Juventud Rebelde - Diario de la Juventud Cubana

Primero la decencia

Autor:

Alina Perera Robbio

Le ha cambiado el rostro al mundo. Vive una nueva época por cuenta de las tecnologías de la información y la comunicación (TIC) y el consiguiente crecimiento de espacios virtuales —esa dimensión nueva donde muchos hemos rencontrado o hecho amigos, donde compartimos algunas ideas gracias a redes sociales como Facebook—.

De todos modos la cuestión, hasta el final de los tiempos, seguirá siendo cómo hacer para que al ser humano, sean cuales sean sus soportes comunicacionales alcanzados, no se le «desconfiguren» los buenos sentimientos; cómo hacer para que el mundo, con rostro cambiado, no pierda el corazón que le queda.

Este deseo, esta «descarga» filosófica, atiende a un suceso reciente en las redes sociales, del cual muchos hemos podido estar al tanto, y que por razones lógicas enciende las alarmas de quienes abogamos por un sentido del respeto y la decencia, valores que Cuba ha sabido poner siempre a salvo, incluso en los momentos más duros de su resistencia como país soberano y en Revolución.

El suceso es una fotografía recientemente aparecida en las redes sociales, donde un grupo de adolescentes y jóvenes escogieron como set, para posar, el espacio de un cementerio. Es obvio que las tumbas entre las cuales aparecen sonrientes, les resultan ajenas. Es evidente que una fuerte dosis de esnobismo, y la intención de disparar el nivel de impacto en las redes sociales, contaron entre las motivaciones de un hecho tan infeliz por transgresor, inmaduro y grotesco.

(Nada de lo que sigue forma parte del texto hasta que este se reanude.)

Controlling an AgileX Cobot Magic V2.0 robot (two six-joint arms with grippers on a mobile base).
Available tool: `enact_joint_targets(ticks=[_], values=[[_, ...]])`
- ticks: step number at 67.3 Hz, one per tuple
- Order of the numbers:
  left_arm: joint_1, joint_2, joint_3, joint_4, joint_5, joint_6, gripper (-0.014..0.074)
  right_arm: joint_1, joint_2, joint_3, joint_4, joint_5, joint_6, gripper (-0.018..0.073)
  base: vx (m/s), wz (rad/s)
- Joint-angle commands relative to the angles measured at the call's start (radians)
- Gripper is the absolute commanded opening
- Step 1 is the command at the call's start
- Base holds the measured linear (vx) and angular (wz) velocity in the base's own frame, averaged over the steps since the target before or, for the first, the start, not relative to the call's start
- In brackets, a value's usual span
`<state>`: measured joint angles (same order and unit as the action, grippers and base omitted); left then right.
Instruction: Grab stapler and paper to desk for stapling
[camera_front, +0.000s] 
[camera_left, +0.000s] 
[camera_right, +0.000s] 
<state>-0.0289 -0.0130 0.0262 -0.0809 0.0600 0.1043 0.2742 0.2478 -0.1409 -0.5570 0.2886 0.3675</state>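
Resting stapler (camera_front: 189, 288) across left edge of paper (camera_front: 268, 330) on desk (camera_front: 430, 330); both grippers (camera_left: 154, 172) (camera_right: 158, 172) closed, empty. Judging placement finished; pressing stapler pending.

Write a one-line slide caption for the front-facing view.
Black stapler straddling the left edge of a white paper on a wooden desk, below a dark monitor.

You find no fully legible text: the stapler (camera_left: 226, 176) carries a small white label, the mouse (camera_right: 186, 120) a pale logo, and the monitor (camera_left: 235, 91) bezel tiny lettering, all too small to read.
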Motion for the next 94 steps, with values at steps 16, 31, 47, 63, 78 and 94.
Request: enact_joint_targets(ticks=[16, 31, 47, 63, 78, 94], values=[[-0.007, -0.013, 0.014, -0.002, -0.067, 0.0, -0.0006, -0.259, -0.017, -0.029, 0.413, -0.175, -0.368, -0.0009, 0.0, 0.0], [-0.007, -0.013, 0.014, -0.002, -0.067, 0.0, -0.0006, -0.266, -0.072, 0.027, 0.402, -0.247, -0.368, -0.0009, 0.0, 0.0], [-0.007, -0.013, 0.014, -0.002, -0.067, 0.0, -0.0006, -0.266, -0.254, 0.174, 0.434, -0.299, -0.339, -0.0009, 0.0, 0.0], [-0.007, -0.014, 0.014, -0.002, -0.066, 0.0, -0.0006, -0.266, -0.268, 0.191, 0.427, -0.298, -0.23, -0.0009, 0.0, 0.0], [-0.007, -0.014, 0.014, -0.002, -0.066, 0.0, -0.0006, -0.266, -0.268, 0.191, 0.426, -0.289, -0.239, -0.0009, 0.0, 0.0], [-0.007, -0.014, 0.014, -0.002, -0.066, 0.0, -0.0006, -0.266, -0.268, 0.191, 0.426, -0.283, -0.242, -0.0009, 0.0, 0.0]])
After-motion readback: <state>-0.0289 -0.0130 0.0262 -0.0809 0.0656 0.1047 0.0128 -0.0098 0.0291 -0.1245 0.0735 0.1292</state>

En esta historia, tal como veo las cosas, lo menos relevante son los signos de moda que emparentan a algunos de los muchachos que subieron la imagen de marras a Facebook: estos tiempos virtuales han puesto de moda los teams (o grupos en las redes), los cuales hacen posible la concurrencia de cibernautas en torno a costumbres que les confieren calificativos a ellos y a las tendencias que representan.

Así, por ejemplo, los «Durakos» o «Durakitos» —algunos de ellos estaban en el cementerio— se han dado a conocer entre nosotros, desde hace no mucho tiempo, por cierto estilo de «dureza» que incluye un lenguaje específico (que usa las tipografías más diversas, gusta mucho de las diéresis, de los acentos en los lugares más insólitos, y de las K); prestan mucha atención a las ropas de marca («to Gucci», «toDurako», dicen ellos sobre ellos mismos, y de paso te hacen «poh»); o sea, te liquidan con un disparo simbólico que nace de estar excedidos en la competencia, en la sexualidad y en una «guapería» heredada de ciertos reguetoneros.

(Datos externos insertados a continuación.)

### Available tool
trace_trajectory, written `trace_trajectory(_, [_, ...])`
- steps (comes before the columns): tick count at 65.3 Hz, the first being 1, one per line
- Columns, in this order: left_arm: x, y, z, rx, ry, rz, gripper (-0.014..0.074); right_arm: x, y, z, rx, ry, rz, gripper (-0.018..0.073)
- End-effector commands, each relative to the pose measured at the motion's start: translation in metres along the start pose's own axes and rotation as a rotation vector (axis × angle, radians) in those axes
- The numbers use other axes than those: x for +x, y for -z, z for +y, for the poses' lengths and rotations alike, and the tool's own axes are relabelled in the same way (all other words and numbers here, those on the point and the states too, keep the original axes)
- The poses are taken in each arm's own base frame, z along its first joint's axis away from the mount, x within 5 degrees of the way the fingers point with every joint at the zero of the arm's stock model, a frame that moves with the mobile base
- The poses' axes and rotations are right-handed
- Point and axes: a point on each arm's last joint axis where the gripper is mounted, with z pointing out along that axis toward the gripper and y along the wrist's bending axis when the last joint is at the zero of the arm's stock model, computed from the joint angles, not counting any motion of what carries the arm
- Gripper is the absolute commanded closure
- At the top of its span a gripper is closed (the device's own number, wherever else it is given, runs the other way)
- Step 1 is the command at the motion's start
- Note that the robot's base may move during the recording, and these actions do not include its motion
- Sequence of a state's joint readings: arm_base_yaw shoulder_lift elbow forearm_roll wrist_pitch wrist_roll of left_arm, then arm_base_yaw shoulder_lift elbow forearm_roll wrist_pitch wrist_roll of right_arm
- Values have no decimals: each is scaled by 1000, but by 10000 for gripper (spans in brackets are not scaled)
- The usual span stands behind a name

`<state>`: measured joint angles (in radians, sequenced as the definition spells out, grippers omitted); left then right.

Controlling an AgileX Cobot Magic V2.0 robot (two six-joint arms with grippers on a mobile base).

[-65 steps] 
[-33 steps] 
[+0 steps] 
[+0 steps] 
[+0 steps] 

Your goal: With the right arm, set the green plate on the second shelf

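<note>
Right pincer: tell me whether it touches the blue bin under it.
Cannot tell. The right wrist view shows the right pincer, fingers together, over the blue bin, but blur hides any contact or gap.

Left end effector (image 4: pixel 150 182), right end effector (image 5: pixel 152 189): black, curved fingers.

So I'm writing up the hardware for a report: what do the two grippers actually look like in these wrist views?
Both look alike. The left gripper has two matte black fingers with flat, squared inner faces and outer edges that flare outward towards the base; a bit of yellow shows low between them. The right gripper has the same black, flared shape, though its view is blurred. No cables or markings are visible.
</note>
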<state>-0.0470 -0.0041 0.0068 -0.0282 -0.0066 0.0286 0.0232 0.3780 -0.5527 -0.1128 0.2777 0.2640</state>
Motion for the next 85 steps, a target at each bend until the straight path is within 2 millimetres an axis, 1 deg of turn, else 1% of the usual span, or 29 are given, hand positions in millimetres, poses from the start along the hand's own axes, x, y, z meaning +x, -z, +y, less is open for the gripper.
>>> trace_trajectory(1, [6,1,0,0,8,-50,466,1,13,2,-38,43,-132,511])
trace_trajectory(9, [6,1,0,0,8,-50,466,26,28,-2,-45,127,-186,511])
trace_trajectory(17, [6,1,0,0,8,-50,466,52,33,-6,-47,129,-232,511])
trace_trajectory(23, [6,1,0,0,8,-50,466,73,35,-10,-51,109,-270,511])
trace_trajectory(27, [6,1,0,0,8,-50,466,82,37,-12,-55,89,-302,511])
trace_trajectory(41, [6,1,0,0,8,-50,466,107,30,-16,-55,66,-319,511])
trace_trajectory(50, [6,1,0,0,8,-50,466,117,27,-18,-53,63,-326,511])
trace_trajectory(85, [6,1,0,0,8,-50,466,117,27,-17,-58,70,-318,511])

Algunos de ellos gustan de pasear con aditamentos que les resultan originales y edificantes. Pero en fin, las modas, modas son; y en sus naturalezas aparenciales tocan en algún momento de la vida a todos los seres humanos—en mi generación de juventud, por ejemplo, hicimos muchas cosas: planchamos la imagen del legendario Bruce Lee sobre camisas escolares, usamos cepillos dentales derretidos como pulseras, elegimos la onda fría para los cabellos, y el encuentro del «team» mío no era en redes virtuales sino en fiestas nocturnas, de sábado en sábado, en alguna casa del barrio, con grandes bocinas incluidas.

Las tendencias, el «último grito», estarán en toda época, como constantes históricas. Pero también estarán presentes —y esto es lo profundo del asunto— ciertas esencias de la conducta que nadie tiene derecho, ni por ser joven, adulto o anciano, a pisotear: Escoger un cementerio como locación, sin más propósitos que la excentricidad y el afán de provocar, va más allá de todo límite, desconoce la ponderación y la piedad. Duele por ser una mayúscula falta de respeto a la memoria de nuestros semejantes.

Que nadie piense que me estoy rasgando vestidura alguna, que me escandalizo ante una «nimiedad», o ante un acto ridículo que «no daña a nadie». Solo quiero que meditemos entre todos: nuestros hijos deben saber temprano en la vida qué significa diversión y qué es desparpajo o profanación. Hoy somos espectadores; mañana podemos ser víctimas de la ignorancia o de la indecencia ajena, porque en cualquier lugar, y especialmente en nuestra Isla, todos estamos conectados por los hilos invisibles de la ética a elegir.